1. Writing a language in Euphoria

I'm attempting to write a new language in Euphoria. I don't really know what I'm doing. And I've never tried this before, but... I do have an AST at this point. Feel free to follow along if you'd like.

BzScript on Github

BzScript on Github (Ported to Phix and moved)

Ronald Weidner

new topic     » topic index » view message » categorize

2. Re: Writing a language in Euphoria

building an AST from this:

{#n=((((#x+1)*2)-((3/(#y+4))+5)));}

was just a bit humbling.

new topic     » goto parent     » topic index » view message » categorize

3. Re: Writing a language in Euphoria

Do you have any plans for a debugger? I'm currently thinking about writing a "fake" debugger,
as in a complete mock-up to show what the world's best ever debugger might feel like to use,
without a care in the world at this stage whether any of it is practical. For instance, stepping
backwards through the code (aka time travel or omniscient debugging).

Some early thoughts on the latter are: don't go down the rr multi-gigabyte core dumps route,
instead just keep a simple short-ish history of what has actually been displayed and don't
let anything be modifiable - but also allow a "restart" button which quits the debugger and
gets back to where you are, this time without having run anything further on and allowing
what is displayed to be modified as usual. (Very much like a movie director: what you say
"now" has effect, as soon as you rewind what you've filmed, it don't matter how loud you
bark at it, nothing changes. Plus you'd have the whole "take 2/from" thing.)

It would never be possible to step back from the first point the debugger was "woken up",
though you might be able to restart with an earlier wake-up point.

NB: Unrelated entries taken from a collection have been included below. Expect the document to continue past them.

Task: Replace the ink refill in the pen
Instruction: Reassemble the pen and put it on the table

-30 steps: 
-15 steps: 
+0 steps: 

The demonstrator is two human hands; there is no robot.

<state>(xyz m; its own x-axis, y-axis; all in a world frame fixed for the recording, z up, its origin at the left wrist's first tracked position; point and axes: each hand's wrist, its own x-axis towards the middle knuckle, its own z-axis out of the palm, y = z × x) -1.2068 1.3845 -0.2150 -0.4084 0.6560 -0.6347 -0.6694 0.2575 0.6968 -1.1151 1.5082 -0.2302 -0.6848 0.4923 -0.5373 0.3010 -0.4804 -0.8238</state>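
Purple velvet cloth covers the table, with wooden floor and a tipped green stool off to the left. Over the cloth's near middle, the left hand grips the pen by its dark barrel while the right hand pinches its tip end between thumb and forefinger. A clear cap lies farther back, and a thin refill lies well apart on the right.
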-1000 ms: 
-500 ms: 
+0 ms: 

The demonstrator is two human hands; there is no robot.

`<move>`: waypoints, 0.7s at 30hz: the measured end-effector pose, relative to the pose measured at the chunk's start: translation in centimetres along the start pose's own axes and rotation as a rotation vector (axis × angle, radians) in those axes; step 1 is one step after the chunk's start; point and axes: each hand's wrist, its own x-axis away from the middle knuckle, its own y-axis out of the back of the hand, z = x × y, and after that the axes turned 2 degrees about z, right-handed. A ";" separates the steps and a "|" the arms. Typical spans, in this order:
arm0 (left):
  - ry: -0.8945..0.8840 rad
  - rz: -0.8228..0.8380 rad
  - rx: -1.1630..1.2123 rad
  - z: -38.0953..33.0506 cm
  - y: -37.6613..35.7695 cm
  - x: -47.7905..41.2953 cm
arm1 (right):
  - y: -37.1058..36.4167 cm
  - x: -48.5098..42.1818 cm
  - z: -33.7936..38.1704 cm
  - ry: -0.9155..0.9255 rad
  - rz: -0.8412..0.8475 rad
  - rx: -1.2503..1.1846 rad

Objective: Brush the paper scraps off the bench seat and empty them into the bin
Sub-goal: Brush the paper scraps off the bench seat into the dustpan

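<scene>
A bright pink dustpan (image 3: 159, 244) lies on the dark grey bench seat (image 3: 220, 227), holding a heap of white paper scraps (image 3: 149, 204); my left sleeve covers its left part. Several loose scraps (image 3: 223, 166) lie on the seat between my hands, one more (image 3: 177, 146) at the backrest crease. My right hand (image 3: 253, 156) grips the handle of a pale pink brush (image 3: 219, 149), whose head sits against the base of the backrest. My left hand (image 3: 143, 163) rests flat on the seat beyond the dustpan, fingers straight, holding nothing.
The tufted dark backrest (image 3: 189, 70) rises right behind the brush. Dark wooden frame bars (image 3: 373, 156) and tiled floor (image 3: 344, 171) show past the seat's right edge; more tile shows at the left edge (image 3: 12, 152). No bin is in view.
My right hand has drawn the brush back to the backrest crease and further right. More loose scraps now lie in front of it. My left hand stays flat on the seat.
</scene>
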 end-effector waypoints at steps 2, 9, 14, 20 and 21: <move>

The latter is a line plus
a set of variables that have [relop] specific values.

An ex.err file could contain an additional section to fire up the debugger at the point of
failure, and perhaps have a short record of the last few actions by the user so no more
"can't remember" or "no I didn't press that key" when they really did (which has sometimes
included me point blank lying to my own face).

I should admit I've thought very little about dealing with non-determinism, and no plans on
rolling back disk updates other than "restore these files on restart". The ex.err side might
however need to fake mouse/keyboard input, probably limited to say 100 such events.

I rather suspect better ways to show/visualise the data you really need is more of a matter
of encouraging additions to the program source code, in a more dynamic/restart-able way.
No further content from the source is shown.